§ Your objective
What appears from the first line of the data below through the line containing "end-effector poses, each", both included, should be copied exactly, and nothing else.

§ Supplied information

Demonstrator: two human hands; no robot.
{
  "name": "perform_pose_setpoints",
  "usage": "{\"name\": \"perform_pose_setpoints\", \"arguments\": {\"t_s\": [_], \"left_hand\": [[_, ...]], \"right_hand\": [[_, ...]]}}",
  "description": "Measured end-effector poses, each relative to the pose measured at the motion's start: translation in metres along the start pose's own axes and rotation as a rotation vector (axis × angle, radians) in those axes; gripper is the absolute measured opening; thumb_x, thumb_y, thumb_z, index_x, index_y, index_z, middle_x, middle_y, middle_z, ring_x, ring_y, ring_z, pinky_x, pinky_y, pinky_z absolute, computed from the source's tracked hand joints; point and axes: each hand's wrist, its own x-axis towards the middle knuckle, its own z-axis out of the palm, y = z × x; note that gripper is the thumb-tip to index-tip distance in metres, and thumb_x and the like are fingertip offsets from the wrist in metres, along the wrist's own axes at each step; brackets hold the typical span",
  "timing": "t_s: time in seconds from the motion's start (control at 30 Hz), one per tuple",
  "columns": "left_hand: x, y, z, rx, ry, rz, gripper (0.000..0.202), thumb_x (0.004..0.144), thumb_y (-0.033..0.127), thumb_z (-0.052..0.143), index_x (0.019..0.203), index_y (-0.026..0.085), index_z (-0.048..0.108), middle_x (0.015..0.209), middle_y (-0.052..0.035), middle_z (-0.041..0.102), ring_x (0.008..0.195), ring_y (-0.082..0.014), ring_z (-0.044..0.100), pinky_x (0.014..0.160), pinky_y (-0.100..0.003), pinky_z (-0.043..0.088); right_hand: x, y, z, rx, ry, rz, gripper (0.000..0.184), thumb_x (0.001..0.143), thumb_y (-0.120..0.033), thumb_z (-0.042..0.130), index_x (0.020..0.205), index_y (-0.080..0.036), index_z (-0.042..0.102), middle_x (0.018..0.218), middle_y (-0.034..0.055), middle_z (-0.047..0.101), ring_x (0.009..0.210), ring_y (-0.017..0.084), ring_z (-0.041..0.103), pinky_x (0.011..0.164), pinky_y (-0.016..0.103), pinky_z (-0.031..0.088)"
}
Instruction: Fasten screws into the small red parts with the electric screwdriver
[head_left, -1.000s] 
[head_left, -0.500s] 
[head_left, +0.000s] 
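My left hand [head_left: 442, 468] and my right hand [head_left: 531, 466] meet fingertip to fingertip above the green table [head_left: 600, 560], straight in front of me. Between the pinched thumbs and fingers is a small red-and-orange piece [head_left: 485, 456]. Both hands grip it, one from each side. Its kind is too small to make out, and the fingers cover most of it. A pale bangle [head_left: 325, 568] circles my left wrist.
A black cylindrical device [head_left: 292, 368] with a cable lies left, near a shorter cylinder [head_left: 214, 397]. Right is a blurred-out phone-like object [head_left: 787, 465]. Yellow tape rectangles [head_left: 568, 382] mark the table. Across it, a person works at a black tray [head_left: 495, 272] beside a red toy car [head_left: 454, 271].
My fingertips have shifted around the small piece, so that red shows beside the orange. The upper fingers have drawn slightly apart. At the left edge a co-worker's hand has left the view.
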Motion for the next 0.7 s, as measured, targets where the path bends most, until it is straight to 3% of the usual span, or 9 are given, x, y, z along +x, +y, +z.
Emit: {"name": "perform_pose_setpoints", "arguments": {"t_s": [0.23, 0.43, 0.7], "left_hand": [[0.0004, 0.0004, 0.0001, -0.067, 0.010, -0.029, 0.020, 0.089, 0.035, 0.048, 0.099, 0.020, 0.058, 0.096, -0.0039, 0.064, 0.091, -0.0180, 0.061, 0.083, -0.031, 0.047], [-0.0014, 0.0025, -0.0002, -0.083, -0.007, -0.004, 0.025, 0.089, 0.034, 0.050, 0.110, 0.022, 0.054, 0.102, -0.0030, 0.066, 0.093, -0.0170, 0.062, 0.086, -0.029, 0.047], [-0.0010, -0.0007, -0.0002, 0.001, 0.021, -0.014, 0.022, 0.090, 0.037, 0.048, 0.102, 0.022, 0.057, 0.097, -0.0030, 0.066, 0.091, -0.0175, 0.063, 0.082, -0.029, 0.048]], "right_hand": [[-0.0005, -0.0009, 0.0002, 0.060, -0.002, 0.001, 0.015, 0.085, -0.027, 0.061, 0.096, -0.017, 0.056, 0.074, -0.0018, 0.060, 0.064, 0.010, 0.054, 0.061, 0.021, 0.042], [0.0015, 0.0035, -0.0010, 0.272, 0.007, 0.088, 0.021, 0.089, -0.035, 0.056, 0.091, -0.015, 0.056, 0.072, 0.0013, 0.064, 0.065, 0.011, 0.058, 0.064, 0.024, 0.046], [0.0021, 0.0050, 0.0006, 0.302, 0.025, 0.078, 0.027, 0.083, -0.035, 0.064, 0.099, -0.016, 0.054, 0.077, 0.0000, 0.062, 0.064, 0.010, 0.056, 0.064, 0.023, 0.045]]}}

§ Exercise result
Demonstrator: two human hands; no robot.
{
  "name": "perform_pose_setpoints",
  "usage": "{\"name\": \"perform_pose_setpoints\", \"arguments\": {\"t_s\": [_], \"left_hand\": [[_, ...]], \"right_hand\": [[_, ...]]}}",
  "description": "Measured end-effector poses, each relative to the pose measured at the motion's start: translation in metres along the start pose's own axes and rotation as a rotation vector (axis × angle, radians) in those axes; gripper is the absolute measured opening; thumb_x, thumb_y, thumb_z, index_x, index_y, index_z, middle_x, middle_y, middle_z, ring_x, ring_y, ring_z, pinky_x, pinky_y, pinky_z absolute, computed from the source's tracked hand joints; point and axes: each hand's wrist, its own x-axis towards the middle knuckle, its own z-axis out of the palm, y = z × x; note that gripper is the thumb-tip to index-tip distance in metres, and thumb_x and the like are fingertip offsets from the wrist in metres, along the wrist's own axes at each step; brackets hold the typical span",

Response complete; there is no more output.